Make Your Own Origami Cactus Garden
This ancient Japanese art transforms ordinary paper into whimsical succulents.
By John Roark | Photography by Rick Gayle
As Valley residents, we love our cacti. For a cheerful tribute to our barbed desert dwellers, we turn to the ancient art of origami. Armed with just a square of paper and a petite pot, you can create a colorful cactus to brighten a desktop, tablescape or anywhere else you’d like to add a dash of Southwestern elan.
From the Japanese word “ori” meaning “folding” and “gami” meaning “paper,” the art form has evolved over centuries and today enjoys a devoted following of happily folding aficionados. Clubs and societies have popped up all across the country; the Arizona Origami Society, as well as community groups in Prescott, Chino Valley and Tucson, meet monthly to crease and create.

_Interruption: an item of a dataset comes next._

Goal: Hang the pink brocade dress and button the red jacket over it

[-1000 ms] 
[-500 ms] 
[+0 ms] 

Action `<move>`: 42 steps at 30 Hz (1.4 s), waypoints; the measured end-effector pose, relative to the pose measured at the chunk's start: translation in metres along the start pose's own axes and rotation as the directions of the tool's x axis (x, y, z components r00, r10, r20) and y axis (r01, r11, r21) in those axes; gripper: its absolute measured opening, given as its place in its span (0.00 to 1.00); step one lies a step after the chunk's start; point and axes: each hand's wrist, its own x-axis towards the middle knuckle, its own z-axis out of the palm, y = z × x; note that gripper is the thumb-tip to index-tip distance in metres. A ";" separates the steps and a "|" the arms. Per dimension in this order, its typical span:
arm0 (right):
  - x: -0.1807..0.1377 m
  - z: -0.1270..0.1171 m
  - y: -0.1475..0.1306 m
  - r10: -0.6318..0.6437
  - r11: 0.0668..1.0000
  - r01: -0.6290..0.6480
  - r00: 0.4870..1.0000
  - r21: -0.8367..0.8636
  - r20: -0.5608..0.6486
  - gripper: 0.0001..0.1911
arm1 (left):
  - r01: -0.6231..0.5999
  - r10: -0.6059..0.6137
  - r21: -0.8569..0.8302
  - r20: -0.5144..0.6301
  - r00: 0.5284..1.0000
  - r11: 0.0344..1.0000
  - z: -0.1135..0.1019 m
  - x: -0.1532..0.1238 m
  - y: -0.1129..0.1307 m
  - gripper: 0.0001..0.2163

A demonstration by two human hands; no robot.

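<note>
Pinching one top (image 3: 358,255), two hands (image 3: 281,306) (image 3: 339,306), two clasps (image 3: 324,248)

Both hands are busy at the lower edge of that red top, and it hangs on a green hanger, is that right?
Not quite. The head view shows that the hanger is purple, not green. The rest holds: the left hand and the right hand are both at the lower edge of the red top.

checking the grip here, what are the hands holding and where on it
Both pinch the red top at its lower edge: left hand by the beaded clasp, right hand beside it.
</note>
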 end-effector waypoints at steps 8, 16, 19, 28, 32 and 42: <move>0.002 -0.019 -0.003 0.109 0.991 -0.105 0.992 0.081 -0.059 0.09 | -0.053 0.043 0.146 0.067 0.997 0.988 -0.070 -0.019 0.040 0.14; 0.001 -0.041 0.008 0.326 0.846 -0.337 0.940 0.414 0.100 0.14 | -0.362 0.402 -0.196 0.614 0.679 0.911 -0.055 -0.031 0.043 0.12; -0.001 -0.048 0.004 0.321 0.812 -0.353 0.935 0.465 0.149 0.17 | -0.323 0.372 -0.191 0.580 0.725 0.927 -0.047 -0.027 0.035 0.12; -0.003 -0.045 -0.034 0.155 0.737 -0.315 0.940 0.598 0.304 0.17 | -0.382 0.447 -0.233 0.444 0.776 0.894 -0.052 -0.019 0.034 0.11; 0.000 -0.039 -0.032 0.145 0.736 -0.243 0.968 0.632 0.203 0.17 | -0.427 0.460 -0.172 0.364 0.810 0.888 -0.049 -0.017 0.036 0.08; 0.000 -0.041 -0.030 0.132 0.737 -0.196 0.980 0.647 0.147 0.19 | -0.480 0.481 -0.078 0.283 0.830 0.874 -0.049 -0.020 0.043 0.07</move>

“People have taken the art and run with it,” says Phoenix native Doris Asano, who leads an annual “Origami Garden” class at Desert Botanical Garden, in which students learn to create desert flora, including the cacti pictured here.
As a child, Asano learned to fold from her grandmother and later in her career taught the craft to kindergartners. She attended an origami convention in New York City in the 1990s and discovered that the paper art was much bigger than she realized. “For me, it was like an awakening. Since then, origami has exploded along with the internet. Once, you were lucky if you could find one or two books at the library. Now children are doing complicated models by following instructions they find online.”
True origamists, says Asano, create objects with of one square sheet of paper, and no glue or scissors. “You are constrained by that piece of paper, and that’s where things can get interesting,” she says. “A complex folder can manipulate that square, making 250 folds into an amazing creation.”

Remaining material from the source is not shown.